Do you have a recommendation on a somewhat healthy veggie burger? They seem to be high in salt and additives
That’s a great question! We happen to have a veggie burger recipe here!
https://www.lark.com/resources/marvelous-meatless-veggie-burgers
But if you don’t have time for it, or if it’s not quite what you’re looking for, there are plenty of options that you can buy! Some are healthier than others.
“Copycat” meat burgers are designed to taste like real beef, but they’re often high in saturated fat from coconut oil. They’re also usually high in sodium, and high in calories. They may not be the best option for health or weight control.

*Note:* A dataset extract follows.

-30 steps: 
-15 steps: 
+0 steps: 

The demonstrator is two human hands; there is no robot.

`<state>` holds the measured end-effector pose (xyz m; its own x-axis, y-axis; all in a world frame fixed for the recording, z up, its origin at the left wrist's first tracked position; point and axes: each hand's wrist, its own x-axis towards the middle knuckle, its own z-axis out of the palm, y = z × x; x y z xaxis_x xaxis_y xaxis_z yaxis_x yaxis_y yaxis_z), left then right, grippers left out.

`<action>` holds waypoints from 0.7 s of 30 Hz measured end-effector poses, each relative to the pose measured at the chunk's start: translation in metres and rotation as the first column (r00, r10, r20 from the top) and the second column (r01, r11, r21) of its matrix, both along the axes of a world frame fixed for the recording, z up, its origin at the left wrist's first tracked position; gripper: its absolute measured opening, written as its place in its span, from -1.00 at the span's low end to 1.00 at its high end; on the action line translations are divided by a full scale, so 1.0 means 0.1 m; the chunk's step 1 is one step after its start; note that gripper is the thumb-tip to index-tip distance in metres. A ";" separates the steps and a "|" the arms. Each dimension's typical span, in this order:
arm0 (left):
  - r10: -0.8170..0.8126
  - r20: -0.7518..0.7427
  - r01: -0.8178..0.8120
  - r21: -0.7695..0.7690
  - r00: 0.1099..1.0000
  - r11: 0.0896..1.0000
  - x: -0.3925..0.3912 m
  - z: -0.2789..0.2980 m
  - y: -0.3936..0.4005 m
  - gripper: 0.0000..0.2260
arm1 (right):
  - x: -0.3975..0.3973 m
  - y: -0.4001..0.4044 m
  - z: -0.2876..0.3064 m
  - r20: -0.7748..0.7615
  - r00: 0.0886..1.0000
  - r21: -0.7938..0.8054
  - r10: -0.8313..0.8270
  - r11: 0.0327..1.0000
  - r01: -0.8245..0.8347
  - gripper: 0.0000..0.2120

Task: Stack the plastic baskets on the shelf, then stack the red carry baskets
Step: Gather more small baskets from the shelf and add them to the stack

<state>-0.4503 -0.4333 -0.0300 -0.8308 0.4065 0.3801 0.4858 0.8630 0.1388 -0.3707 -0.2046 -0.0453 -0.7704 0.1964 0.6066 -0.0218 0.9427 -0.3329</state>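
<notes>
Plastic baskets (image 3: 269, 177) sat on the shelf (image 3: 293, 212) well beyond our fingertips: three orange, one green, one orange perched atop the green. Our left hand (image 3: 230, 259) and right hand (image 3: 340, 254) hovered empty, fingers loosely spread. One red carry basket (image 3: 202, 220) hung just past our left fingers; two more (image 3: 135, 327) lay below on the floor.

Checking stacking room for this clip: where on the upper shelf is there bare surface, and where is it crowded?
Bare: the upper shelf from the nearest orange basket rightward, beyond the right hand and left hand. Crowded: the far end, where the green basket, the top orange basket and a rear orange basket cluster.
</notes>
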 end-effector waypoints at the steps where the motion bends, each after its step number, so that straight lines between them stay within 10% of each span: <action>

“Vegetable” or “bean” or “real food” veggie burgers aren’t intended to taste like beef. They’re just patties with a lot of treats in them like vegetables - often carrots, corn, peas, and mushrooms - beans - often chickpeas or black beans - and whole grains - often quinoa and oats. They tend to be low in saturated fat, cholesterol-free, and a source of fiber and plant-based protein.
When selecting a veggie burger, consider looking for one with:
- At least 3 grams of fiber
- 7-10 grams of protein
- Under 2 grams of saturated fat
- Less than 400 mg of sodium
These frozen veggie burger patties are technically processed, but they can be very nutritious. Plus, it’s important to consider what they’re replacing in your diet: if you’re choosing them instead of a beef patty, you’re making a healthier choice!
I recently heard from a friend that eating more cruciferous vegetables will help me with perimenopausal symptoms. Is this correct?
This is such a great question, and there may be some benefits to cruciferous vegetables during this tumultuous time.
During perimenopause, a woman's estrogen levels don't just drop steadily. Instead, they can spike up and down like a roller coaster. When estrogen spikes too high compared to other hormones, it can trigger or worsen things like heavy periods, mood swings, and those dreaded hot flashes.
Cruciferous vegetables (like broccoli, cabbage, cauliflower, and Brussels sprouts) have a unique, natural plant compound called indole-3-carbinol (I3C for short). When you chew and digest broccoli, your body turns I3C into a compound called DIM. DIM helps your liver regulate estrogen, which helps smooth the hormonal roller coaster.
Fiber in cruciferous vegetables also helps regulate estrogen levels.
Aiming for a reasonable amount - say, 1-2 servings per day - can be a good goal during this period!